I have never used it, but it might be worth a try.


----------



## Keyo77 (Jul 18, 2007)

It's worth a shot - thanks!


----------



## What have I done (May 28, 2006)

*how faint?*

if they are just faint scratches and not real noticable could you just get some automotive buffing compound and give it a good buffing?
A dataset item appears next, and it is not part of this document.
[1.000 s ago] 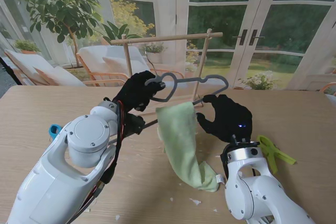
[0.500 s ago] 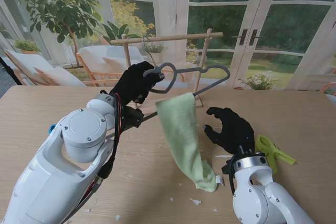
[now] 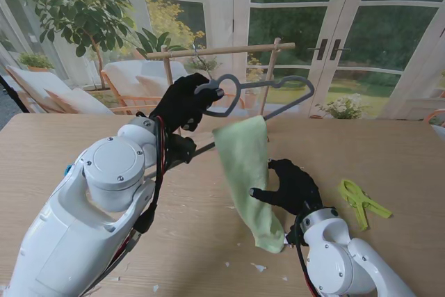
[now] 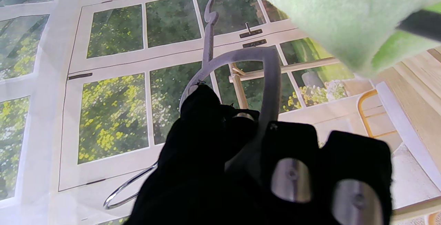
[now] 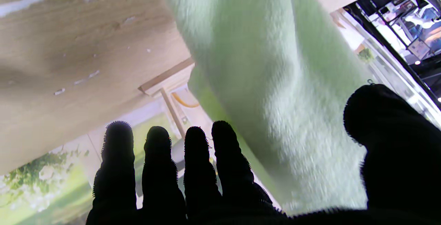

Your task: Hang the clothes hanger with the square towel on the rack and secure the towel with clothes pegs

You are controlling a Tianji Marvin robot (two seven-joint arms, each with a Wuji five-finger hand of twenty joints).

It works on minor car scratches!


----------



## Mike Swearingen (Mar 15, 2005)

There is a white liquid called Appliance Touch-Up available at most appliance stores for repairing bright white enamel dings and scratches.
It comes in a little bottle with a cap brush similar to nail polish.
Clean the spot thoroughly with acetone (nail polish remover) and dry it completely (I use a hair dryer).
Apply the touch-up, smooth up the edges with a Q-tip dipped in acetone/nail polish remover, and let dry overnight.
Works like a charm. (I also use it to repair dings in our tub/shower units.) 
Good luck!
Mike


----------



## Keyo77 (Jul 18, 2007)

Mike, that will work for the chip I just found on the edge of the stove but what about faint scratches? They aren't deep at all so I'm thinking the scratch repair liquid will end up being more noticeable than the scratches.


----------



## Mike Swearingen (Mar 15, 2005)

Without be able to see them myself, it's hard to say, but you might be able to compound the scratches out with a good car finish restorer made for scratches.
Good Luck!
Mike


----------